Savvy self-storage operators are taking advantage of technology to gain a competitive edge and command a premium price in the marketplace. They are enhancing their investments in new facilities by installing the latest technology, and they are protecting their investments in existing facilities with technology upgrades. This enlightened approach to competitive positioning is based on the idea that today’s consumers are seeking the advantages that current technology can deliver in the areas of security and convenience, and that tenants are willing to pay for an enhanced customer experience.
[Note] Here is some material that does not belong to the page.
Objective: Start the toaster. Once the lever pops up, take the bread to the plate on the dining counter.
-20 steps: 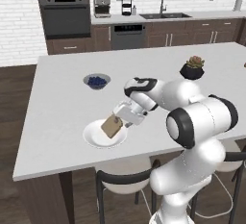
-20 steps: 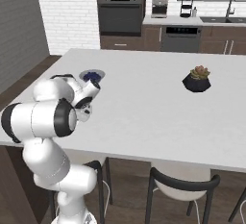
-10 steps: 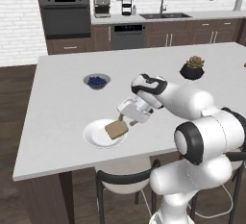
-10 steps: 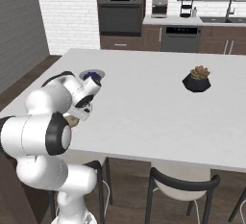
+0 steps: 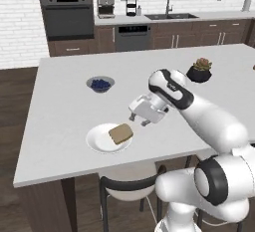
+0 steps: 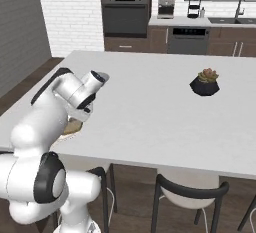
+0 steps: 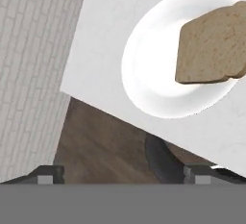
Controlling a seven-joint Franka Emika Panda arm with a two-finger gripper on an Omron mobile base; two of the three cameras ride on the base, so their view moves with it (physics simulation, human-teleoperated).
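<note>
Left base view puts the bread (image 5: 121, 133) lying flat on the plate (image 5: 98, 142), left of centre and a little below the middle of the frame, near the front edge of the dining worktop (image 5: 64, 111). The slice sits toward the right side of the plate and looks wholly carried by it, with nothing gripping it. Judged from that, the carrying part of the task looks finished: toast delivered, plate on the white-topped worktop, nothing obvious left but to pull the arm clear. No toaster can be made out with any certainty among the small appliances on the far cabinets along the top of the frame.

The claw (image 5: 140, 121) hangs just right of the plate and above the worktop, apart from the bread, its jaws spread wide and empty. The forearm reaches in from the lower right, bends at a dark joint near the middle of the frame, and the hand angles down and to the left toward the plate.

In the hand view the plate (image 7: 144, 74) fills the upper right, the bread (image 7: 211, 45) over its right half, and the worktop's edge runs diagonally with dark floor beneath.

In the right base view the arm's upper links stand at the left, largely covering the plate.
</note>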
Enhancing Customer Experiences To Build Loyalty

Customer experience management (CEM) is a recognized business discipline that is influencing a wide range of commercial sectors, including self-storage. In a competitive environment, the customer experience (CX) can be a differentiator that builds customer loyalty, protects margins, and drives more dollars to the bottom line.

Developing effective CX strategies starts with becoming more customer-centric, looking at commercial interactions through the customers’ eyes, trying to see the world from their perspective. The goal for CX strategies is to increase customer participation and engagement, which means identifying all the points of connection where customers research, compare, buy, and use products—from start to finish.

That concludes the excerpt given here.